The answer must consist of every line in the records below that contains the string "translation".
***** GIVEN RECORDS
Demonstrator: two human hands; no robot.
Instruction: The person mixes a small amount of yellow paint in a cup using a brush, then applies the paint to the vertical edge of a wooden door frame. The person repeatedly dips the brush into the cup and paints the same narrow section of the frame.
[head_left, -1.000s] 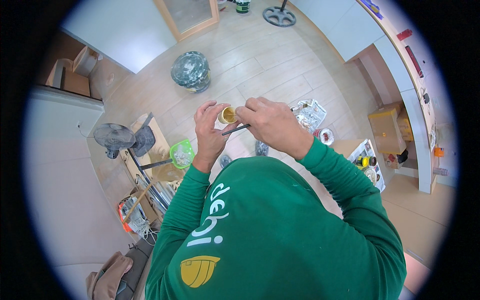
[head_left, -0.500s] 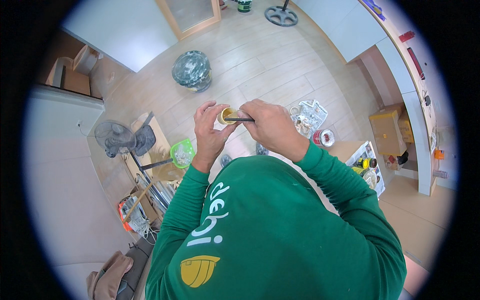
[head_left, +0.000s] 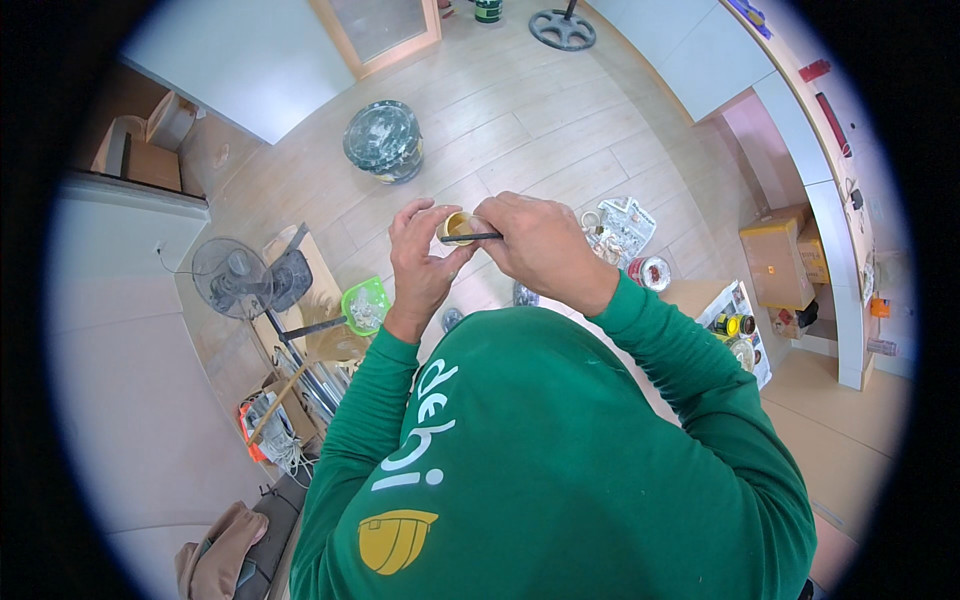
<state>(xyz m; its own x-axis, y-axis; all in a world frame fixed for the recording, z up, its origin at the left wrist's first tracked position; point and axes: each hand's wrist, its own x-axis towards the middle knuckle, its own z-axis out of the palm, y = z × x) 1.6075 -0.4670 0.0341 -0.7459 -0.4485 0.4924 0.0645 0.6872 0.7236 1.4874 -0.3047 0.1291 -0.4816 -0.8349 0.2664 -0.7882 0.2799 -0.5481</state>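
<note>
My left hand (head_left: 420, 258) grips a small round yellowish container (head_left: 458, 226), held up in front of my chest. My right hand (head_left: 540, 248) holds a thin dark stick-like tool (head_left: 470, 238), whose tip lies across the container's open mouth. The two hands are close together, almost touching. Both forearms wear green sleeves that come up from the lower edge of the view.
Below on the wooden floor are a dark marbled round bucket (head_left: 383, 140), a standing fan (head_left: 235, 275), a green dustpan (head_left: 365, 305), a clear plastic packet (head_left: 620, 228), a red-and-white tape roll (head_left: 650, 272), a cardboard box (head_left: 775, 262) and a bundle of tools (head_left: 275, 420).
The tool's tip has shifted slightly across the container's mouth. Both hands stay together at nearly the same spot, drifting a little lower.
</note>
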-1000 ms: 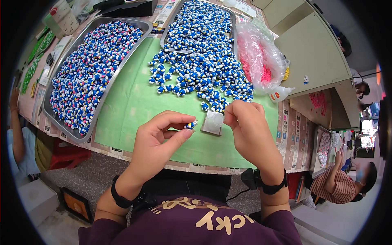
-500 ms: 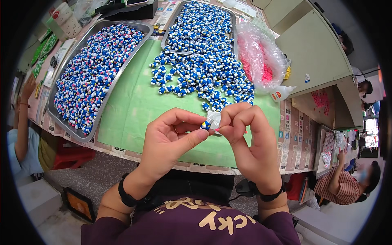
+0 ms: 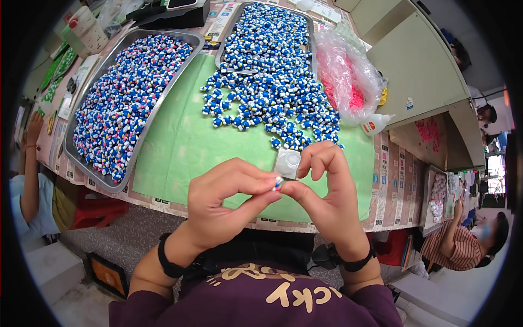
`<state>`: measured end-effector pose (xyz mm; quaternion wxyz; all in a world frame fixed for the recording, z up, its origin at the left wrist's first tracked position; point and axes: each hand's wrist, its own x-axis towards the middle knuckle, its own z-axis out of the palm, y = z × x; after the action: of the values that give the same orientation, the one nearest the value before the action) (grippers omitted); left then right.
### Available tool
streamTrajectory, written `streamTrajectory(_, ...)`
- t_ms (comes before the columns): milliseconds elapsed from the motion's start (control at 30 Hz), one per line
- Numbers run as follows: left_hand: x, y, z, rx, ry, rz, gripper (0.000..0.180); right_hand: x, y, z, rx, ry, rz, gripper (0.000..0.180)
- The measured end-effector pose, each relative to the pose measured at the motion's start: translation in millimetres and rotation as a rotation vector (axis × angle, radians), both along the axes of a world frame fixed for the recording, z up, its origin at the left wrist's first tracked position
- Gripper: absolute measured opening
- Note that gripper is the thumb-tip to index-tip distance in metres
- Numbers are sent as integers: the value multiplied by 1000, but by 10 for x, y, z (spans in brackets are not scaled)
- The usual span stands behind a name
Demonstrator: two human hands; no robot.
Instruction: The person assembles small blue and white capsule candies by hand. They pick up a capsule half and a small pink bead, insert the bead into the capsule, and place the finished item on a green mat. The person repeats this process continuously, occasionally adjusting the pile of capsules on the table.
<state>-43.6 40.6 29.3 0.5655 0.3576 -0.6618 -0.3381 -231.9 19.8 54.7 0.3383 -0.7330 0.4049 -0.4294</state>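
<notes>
My left hand (image 3: 229,199) pinches a tiny blue-and-white figure (image 3: 278,184) between thumb and fingertips, over the front of the green mat. The tip of my right thumb touches the figure from the other side. The remaining fingers of my right hand (image 3: 329,193) are curled and stand apart from the thumb, with nothing visible between them. Just beyond the fingertips is a small square block with a round clear-looking dish (image 3: 287,162). Several like figures (image 3: 272,111) lie in a loose heap behind it, spilling out of a metal tray (image 3: 219,56).
On the left stands a metal tray (image 3: 126,177) full of blue, white and pink figures. A plastic bag of pink pieces (image 3: 348,82) and a small white bottle (image 3: 376,124) are at the right, beside a pale cabinet (image 3: 419,71). Other people sit at both sides.
The right thumb has come up against the figure, and its index finger has lifted away from the thumb. The pink bit at the right fingertips no longer shows. The figure has turned.
</notes>
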Motion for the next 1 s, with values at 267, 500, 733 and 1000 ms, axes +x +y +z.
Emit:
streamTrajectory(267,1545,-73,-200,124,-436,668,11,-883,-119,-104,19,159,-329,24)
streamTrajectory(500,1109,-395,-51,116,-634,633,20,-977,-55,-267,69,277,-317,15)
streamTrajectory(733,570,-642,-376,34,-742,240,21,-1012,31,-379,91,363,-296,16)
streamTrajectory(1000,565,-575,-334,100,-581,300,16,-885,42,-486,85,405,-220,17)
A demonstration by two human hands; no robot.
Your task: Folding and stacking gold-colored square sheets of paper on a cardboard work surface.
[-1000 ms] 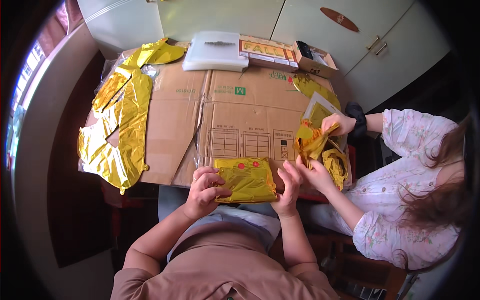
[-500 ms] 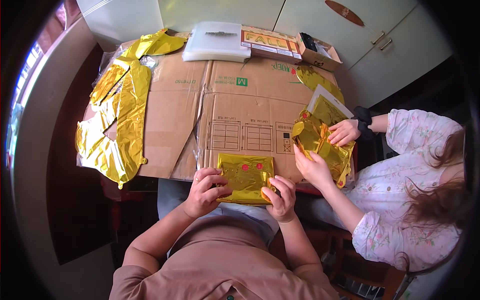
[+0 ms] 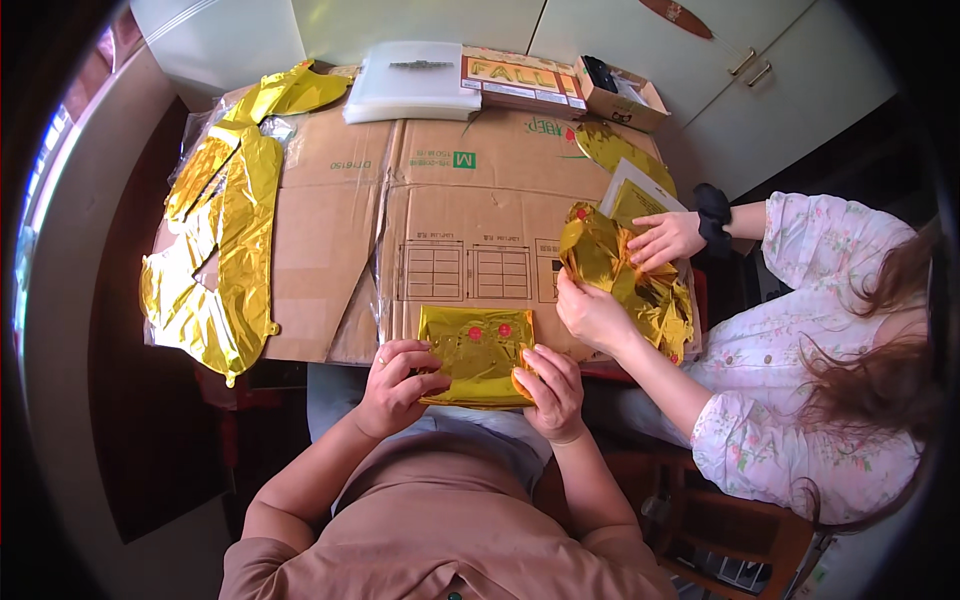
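Observation:
A folded gold foil balloon point(image 3: 470, 365) lies at the near edge of the cardboard-covered table, with two red round stickers on its upper face. My left hand point(image 3: 400, 385) grips its left edge, fingers curled over it. At its right edge my right hand point(image 3: 552, 392) pinches the foil, and an orange-gold fold shows by the fingertips. On the right, a co-worker's hands point(image 3: 630, 285) handle another gold foil balloon point(image 3: 590, 245), loosely crumpled and also marked with red stickers.
Flattened cardboard point(image 3: 325, 230) covers the table. Unfolded gold foil balloons point(image 3: 235, 300) lie along its left side. At the back are a stack of clear plastic sleeves point(image 3: 410, 85), a printed box point(image 3: 520, 80) and an open carton point(image 3: 625, 95). A white card point(image 3: 640, 185) lies near the co-worker.
The whole view has shifted slightly. My hands keep their hold on the folded balloon. The co-worker's hands have shifted the crumpled foil a little.

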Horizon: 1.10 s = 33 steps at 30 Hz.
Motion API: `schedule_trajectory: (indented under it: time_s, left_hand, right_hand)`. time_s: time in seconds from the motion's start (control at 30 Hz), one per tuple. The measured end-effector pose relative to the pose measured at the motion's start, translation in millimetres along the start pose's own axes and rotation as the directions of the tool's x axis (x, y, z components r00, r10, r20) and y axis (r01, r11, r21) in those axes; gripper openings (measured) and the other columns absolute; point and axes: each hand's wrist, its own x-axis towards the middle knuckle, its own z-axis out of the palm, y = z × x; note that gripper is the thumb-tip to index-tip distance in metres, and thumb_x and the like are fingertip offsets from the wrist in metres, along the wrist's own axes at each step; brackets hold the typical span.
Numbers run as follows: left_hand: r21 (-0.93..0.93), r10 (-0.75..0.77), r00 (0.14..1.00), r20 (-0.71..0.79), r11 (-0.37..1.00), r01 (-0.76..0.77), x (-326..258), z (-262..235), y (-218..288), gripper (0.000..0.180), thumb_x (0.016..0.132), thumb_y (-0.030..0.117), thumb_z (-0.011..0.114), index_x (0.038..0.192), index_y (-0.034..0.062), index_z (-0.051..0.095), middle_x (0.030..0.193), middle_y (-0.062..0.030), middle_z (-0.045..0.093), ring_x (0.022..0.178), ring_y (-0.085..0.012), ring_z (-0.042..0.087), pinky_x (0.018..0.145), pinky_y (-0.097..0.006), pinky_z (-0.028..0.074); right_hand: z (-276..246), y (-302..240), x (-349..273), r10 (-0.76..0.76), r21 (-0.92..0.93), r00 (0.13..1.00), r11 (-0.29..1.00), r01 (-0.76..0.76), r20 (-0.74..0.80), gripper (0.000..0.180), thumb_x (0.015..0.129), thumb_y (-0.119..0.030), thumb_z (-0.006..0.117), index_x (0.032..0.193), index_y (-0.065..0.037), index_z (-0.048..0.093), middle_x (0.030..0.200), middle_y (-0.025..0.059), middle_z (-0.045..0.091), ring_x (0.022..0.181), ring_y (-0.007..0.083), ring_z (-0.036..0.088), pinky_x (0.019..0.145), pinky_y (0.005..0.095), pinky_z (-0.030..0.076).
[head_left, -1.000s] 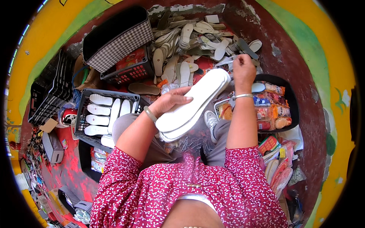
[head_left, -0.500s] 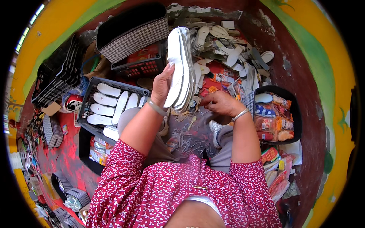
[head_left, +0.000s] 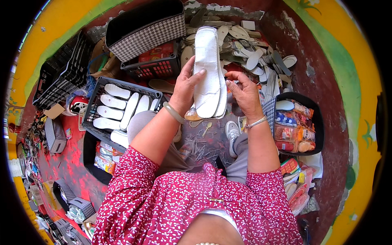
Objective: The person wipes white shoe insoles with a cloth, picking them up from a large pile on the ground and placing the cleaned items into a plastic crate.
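A stack of white insoles point(head_left: 207, 69) stands nearly upright in front of me, held at its left side by my left hand point(head_left: 185, 89), the thumb across the front insole. The lower ends fan slightly, so other insoles show behind the front one. Close to the stack's right edge is my right hand point(head_left: 247, 93), its thumb and index finger pinched together. Something small and dark shows by those fingertips, too small to name. Whether they touch the stack, I cannot tell.
At the left, a dark plastic crate point(head_left: 90, 109) holds rows of white insoles. A black-lined bin point(head_left: 319, 132) of packaged goods stands at the right. Loose insoles point(head_left: 254, 59) pile up by the far wall. Scraps and a yellow plastic spoon point(head_left: 207, 128) lie between my feet.
The insole stack has turned to show its front face and moved slightly right. My right hand has risen from below to the stack's right edge.
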Motion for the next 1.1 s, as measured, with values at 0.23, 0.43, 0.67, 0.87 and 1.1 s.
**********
• _WRITTEN RESPONSE_
- The measured end-effector pose, each relative to the pose measured at the motion's start: translation in millimetres and rotation as a rotation vector (axis × angle, radians), both along the axes of a world frame fixed for the recording, z up, its origin at the left wrist's first tracked position
Motion API: `schedule_trajectory: (indented under it: time_s, left_hand, right_hand)`. time_s: time in seconds from the motion's start (control at 30 Hz), one per tuple. The measured end-effector pose relative to the pose measured at the motion's start, translation in millimetres along the start pose's own axes and rotation as the directions of the tool's x axis (x, y, z components r00, r10, r20) and y axis (r01, r11, r21) in those axes; gripper openings (measured) and the other columns absolute; point and axes: each hand's wrist, its own x-axis towards the middle knuckle, its own z-axis out of the palm, y = z × x; note that gripper is the thumb-tip to index-tip distance in metres, and thumb_x and the like are fingertip offsets from the wrist in metres, along the wrist's own axes at each step; brackets hold the typical span.

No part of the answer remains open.